REPUBLIKA.CO.ID, JAKARTA -- Front Pembela Islam (FPI) DKI Jakarta mengeluarkan sikap usai bentrok dengan Barisan Ansor Serbaguna Nahdlatul Ulama (Banser NU) di Kramat Lontar, Jakarta Pusat, Senin (17/4) malam. Bentrokan tersebut terjadi lantaran ada kesalahpahaman antara kedua kubu.
Ketua Tanfidz DPD FPI DKI Jakarta, Buya Majid menjelaskan, setidaknya ada lima poin dalam sikap FPI. Salah satunya, ia mengutuk gerombolan preman yang melakukan penyerangan terhadap warga Kramat Lontar.

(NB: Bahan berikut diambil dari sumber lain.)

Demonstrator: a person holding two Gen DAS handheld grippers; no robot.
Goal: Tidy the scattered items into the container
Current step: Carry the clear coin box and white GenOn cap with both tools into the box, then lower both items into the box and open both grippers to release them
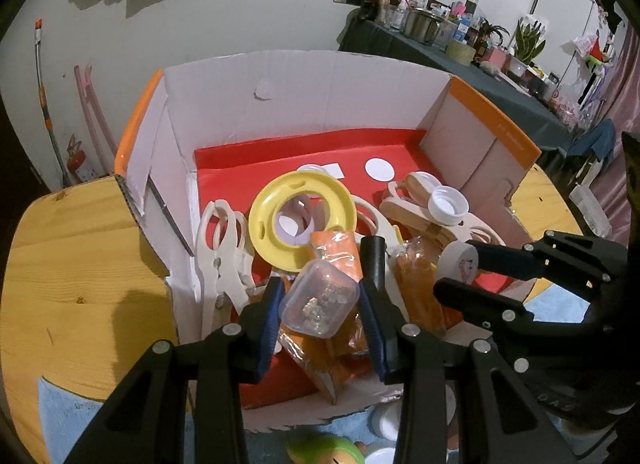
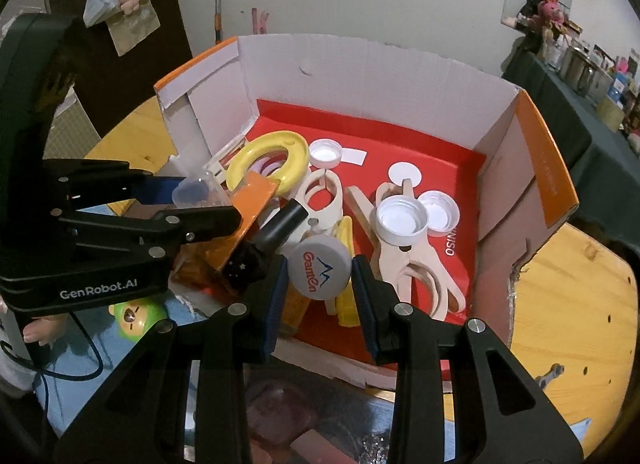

''Kesimpulannya, kami mengutuk gerombolan preman yang mengatasnamakan Banser NU dan Ansor yang telah menyerang dengan brutal warga Muslim Kramat Lontar yang menolak pembagian sembako dari Paslon nomor dua di hari tenang ini," ujarnya kepada wartawan di Jakarta, Selasa (18/4).
Kedua, Buya juga mendesak pihak kepolisian untuk menangkap para penyerang berikut pimpinan dan penyandang dananya serta mengusut dugaan keterlibatan dalam menggerakkan masa preman tersebut. Ketiga, kata dia, menuntut KPUD DKI untuk mendiskualifikasi paslon Ahok-Djarot karena melakukan pelanggaran berat di hari tenang dengan memaksakan penyerahan sembako dan politik uang dengan pengerahan preman dengan seragam Ansor dan Banser untuk mengadu domba umat Islam.
Keempat, Buya juga menyerukan kepada segenap masyarakat Jakarta untuk siaga penuh menjaga keamanan dan kedamaian ibu kota serta ikut berjuang menciptakan pilkada yang jujur aman dan damai.
"Terakhir menyerukan kepada Laskar FPI dan Jawara Betawi untuk lebih meningkatkan pengamanan ulama dan umat Islam di Jakarta selama masa Pilkada hingga situasi kondusif," kata Buya yang sebelumnya diduga rumahnya diserang oleh anggota Banser NU.